▶ SUPPLIED DATA
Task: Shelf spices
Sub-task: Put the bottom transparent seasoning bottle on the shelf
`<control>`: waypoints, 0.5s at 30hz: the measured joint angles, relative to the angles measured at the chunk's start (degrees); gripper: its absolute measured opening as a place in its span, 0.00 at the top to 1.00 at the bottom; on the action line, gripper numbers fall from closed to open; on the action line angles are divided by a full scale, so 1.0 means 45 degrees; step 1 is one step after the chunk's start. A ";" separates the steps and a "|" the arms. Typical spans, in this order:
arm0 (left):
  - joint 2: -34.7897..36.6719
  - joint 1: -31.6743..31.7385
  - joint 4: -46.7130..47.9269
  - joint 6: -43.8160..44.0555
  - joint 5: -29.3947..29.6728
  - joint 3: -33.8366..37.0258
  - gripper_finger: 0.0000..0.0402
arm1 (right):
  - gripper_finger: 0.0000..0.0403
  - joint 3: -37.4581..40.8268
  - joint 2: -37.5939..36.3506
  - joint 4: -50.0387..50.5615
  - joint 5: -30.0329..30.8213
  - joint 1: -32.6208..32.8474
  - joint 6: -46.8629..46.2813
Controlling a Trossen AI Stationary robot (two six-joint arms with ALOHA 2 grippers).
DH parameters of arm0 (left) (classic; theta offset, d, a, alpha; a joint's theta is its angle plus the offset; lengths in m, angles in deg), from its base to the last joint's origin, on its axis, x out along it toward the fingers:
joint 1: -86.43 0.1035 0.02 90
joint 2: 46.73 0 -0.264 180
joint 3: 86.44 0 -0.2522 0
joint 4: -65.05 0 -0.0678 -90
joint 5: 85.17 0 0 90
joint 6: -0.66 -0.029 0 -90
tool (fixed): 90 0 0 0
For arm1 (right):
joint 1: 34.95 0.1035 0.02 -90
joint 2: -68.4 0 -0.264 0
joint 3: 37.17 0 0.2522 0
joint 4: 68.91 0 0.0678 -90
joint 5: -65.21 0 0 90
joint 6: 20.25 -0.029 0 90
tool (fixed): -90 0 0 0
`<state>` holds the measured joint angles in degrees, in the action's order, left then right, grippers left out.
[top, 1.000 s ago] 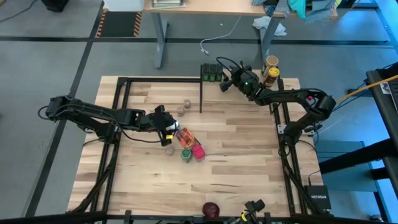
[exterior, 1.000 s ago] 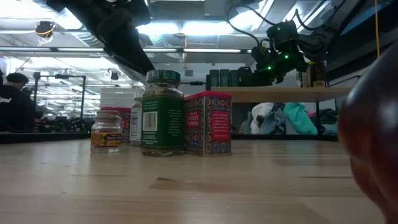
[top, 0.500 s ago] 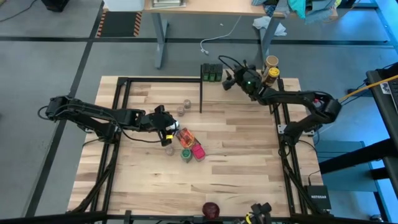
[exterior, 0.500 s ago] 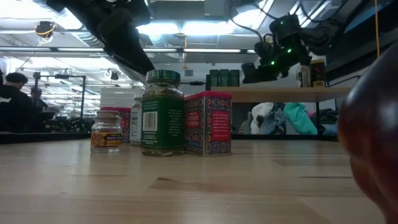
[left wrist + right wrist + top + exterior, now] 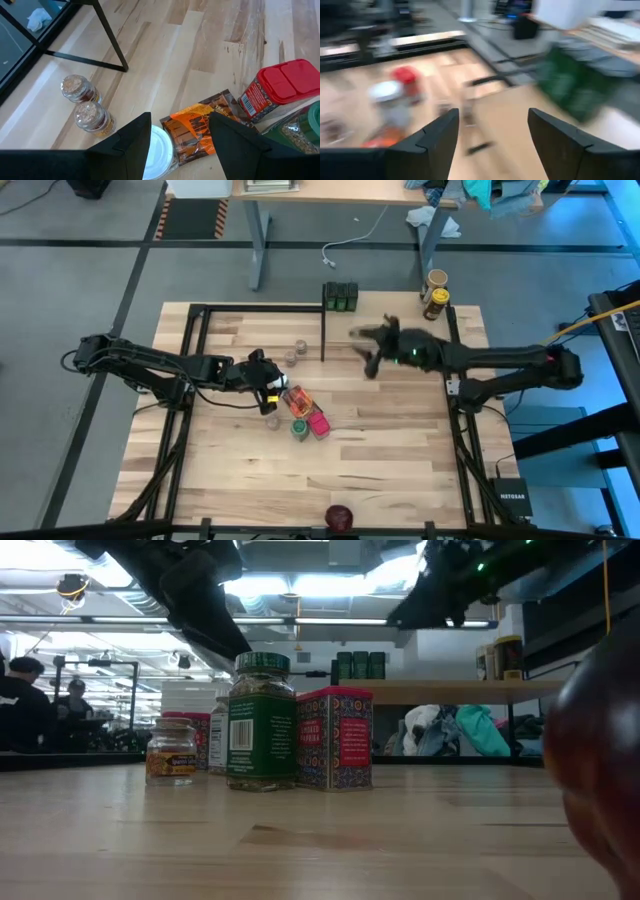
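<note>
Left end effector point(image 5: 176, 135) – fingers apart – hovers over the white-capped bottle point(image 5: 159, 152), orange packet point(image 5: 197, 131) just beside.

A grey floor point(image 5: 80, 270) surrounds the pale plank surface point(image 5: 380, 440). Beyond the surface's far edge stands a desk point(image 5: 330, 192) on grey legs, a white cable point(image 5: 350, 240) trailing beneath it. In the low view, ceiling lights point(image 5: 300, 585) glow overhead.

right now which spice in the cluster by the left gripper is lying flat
The orange-red flat packet lies flat on the tabletop; the white-capped bottle, pink-red box and green-lidded jar around it stand upright.
</note>
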<state>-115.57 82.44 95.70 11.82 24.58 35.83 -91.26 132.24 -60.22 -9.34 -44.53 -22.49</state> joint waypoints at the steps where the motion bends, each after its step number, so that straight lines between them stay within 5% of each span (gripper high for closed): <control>1: 0.0000 0.0000 0.0000 0.0000 0.0000 -0.0005 0.52 | 0.40 0.0056 0.0009 0.0014 0.0002 0.0546 -0.0024; 8: 0.0000 -0.0086 0.0028 -0.0524 -0.0020 -0.0005 0.52 | 0.40 0.0275 0.1141 -0.1065 -0.0007 0.3712 -0.0091; 15: 0.0002 -0.0291 0.0070 -0.0524 -0.0053 0.0053 0.52 | 0.40 0.0291 0.3066 -0.2971 0.0078 0.4656 -0.0092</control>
<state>-115.56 81.13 96.01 9.46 24.34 36.07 -89.95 146.04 -73.59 -8.99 -23.58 -22.90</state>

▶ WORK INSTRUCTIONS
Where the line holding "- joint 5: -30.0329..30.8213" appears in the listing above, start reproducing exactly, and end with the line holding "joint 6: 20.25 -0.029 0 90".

▶ TASK ANSWER
  - joint 5: -30.0329..30.8213
  - joint 1: -32.6208..32.8474
  - joint 6: -46.8629..46.2813
Controlling a Trossen AI Stationary robot (two six-joint arms with ALOHA 2 grippers).
DH parameters of arm0 (left) (classic; theta offset, d, a, alpha; a joint's theta is its angle plus the offset; lengths in m, angles in deg), from its base to the last joint's origin, on its axis, x out along it toward the fingers:
joint 1: -86.43 0.1035 0.02 90
joint 2: 46.73 0 -0.264 180
joint 3: 86.44 0 -0.2522 0
joint 4: -65.05 0 -0.0678 -90
joint 5: 85.17 0 0 90
joint 6: -0.66 -0.029 0 -90
tool (fixed): 90 0 0 0
For arm1 (right):
joint 1: 34.95 0.1035 0.02 -90
joint 2: -68.4 0 -0.264 0
joint 3: 37.17 0 0.2522 0
joint 4: 68.91 0 0.0678 -90
joint 5: -65.21 0 0 90
joint 6: 20.25 -0.029 0 90

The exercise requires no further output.